Lovecat, Dan Savage is the creator of the It Gets Better Project, which he set up in response to the suicide of a gay teenage boy. He is also known for writing poignantly and sensitively about his adopted son and his and his partner's attempts to maintain a relationship and help the mother, a drug user with various problems. He also writes a sex advice column.

Pretty much anyone with any perspective on sex will sometimes disagree with his advice. When various women complained about one particular piece of advice about a teenage girl, he then wrote a follow on piece essentially retracting the advice and that was the end of the matter.

He once gave a piece of advice considered transphobic, which he apologised for.
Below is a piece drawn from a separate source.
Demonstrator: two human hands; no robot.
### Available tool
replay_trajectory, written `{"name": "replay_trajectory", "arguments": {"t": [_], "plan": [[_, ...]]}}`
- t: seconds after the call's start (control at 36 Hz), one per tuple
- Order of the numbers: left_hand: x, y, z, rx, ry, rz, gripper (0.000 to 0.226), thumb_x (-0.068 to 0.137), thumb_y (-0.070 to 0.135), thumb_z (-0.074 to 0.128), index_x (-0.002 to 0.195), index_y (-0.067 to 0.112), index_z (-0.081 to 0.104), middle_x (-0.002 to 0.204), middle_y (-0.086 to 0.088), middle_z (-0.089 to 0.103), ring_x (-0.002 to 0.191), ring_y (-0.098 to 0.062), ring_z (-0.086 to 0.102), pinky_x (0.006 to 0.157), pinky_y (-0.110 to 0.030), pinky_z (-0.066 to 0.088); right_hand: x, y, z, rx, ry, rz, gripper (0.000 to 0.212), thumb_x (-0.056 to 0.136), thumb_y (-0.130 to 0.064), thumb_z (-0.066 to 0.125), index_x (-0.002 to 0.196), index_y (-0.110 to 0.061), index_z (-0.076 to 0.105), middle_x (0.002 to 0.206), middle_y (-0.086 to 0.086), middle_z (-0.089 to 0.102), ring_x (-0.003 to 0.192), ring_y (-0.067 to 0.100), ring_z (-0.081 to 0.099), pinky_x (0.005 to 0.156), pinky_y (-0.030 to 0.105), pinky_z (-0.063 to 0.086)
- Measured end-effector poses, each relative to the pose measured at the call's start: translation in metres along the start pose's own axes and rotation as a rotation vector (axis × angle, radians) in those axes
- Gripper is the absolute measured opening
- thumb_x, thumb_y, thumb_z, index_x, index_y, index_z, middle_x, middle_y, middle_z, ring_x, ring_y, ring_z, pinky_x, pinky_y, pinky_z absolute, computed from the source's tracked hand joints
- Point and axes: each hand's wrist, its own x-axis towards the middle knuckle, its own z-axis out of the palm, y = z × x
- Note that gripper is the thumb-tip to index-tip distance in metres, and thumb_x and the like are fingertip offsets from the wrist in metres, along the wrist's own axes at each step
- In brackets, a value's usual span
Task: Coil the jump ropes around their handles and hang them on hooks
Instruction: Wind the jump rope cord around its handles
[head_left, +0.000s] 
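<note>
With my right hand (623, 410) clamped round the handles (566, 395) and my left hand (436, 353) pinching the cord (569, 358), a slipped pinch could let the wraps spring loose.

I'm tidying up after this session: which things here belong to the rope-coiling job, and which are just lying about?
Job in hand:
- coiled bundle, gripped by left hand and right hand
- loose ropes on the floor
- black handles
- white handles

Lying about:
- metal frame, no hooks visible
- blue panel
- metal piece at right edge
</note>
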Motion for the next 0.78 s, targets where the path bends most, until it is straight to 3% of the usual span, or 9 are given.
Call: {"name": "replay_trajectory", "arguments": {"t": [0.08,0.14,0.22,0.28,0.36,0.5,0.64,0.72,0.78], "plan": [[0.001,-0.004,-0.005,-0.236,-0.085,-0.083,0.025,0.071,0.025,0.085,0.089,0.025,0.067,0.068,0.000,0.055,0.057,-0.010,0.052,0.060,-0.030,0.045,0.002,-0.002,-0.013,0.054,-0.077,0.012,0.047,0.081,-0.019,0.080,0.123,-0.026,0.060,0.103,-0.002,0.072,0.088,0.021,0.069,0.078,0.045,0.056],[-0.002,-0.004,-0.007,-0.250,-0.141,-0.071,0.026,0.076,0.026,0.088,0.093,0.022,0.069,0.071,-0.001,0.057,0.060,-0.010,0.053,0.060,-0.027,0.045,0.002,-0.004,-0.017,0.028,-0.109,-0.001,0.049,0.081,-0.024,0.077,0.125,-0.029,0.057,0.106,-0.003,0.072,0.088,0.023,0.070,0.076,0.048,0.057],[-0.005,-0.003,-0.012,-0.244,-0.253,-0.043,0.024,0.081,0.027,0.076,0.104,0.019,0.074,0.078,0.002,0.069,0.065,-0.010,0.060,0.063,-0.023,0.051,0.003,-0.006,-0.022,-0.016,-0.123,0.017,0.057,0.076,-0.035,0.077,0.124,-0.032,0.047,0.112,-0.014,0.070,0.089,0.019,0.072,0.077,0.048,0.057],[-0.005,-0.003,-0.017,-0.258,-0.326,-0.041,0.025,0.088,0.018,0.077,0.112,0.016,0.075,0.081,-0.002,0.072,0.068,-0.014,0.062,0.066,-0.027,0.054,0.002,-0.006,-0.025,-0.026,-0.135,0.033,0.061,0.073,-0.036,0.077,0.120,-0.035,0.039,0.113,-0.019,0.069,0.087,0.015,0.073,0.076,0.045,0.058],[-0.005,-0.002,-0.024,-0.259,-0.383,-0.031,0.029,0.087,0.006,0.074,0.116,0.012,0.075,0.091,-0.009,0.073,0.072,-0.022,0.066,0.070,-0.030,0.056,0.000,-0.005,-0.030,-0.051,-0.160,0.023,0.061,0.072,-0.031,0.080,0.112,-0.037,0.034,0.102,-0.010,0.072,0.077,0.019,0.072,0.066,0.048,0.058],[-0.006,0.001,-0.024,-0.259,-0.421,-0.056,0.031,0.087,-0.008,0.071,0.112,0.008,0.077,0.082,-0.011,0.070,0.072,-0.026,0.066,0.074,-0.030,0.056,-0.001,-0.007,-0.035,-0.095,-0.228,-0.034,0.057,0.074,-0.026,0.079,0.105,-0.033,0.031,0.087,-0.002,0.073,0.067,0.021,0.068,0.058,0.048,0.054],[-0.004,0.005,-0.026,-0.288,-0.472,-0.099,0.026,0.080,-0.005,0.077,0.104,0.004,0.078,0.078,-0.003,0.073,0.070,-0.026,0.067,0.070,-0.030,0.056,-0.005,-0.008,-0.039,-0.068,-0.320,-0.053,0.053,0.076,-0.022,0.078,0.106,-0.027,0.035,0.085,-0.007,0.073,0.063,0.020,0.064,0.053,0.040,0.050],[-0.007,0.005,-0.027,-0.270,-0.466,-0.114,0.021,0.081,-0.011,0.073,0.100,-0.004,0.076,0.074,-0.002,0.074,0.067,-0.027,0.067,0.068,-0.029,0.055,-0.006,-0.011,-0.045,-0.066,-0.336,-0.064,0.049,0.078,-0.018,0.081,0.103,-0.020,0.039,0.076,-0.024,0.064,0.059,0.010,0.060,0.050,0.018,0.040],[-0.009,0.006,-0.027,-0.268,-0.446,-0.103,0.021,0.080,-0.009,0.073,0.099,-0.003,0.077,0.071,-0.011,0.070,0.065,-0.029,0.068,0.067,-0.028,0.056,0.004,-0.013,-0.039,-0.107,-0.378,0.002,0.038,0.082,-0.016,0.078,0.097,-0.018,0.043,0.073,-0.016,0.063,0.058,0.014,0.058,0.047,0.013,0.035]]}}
As a consequence has been glitter bombed twice, has had trans activists protest his public speaking about other topics and has been labelled a transphobe ever since. The whole thing got stirred up again recently when he defended a woman and an abortion provision campaign which used the word vagina in relation to abortion provision (apparently transphobic as mentioning body parts may trigger dysphoria in trans people).

Unlike the abortion campaign, he doesn't seem to get criticised for writing about sex and mentioning clitoris, vulva etc when talking about women having sex. As far as I know anyway...

BuffytheReasonableFeminist · 19/06/2014 12:54

This reply has been deleted

Message withdrawn at poster's request.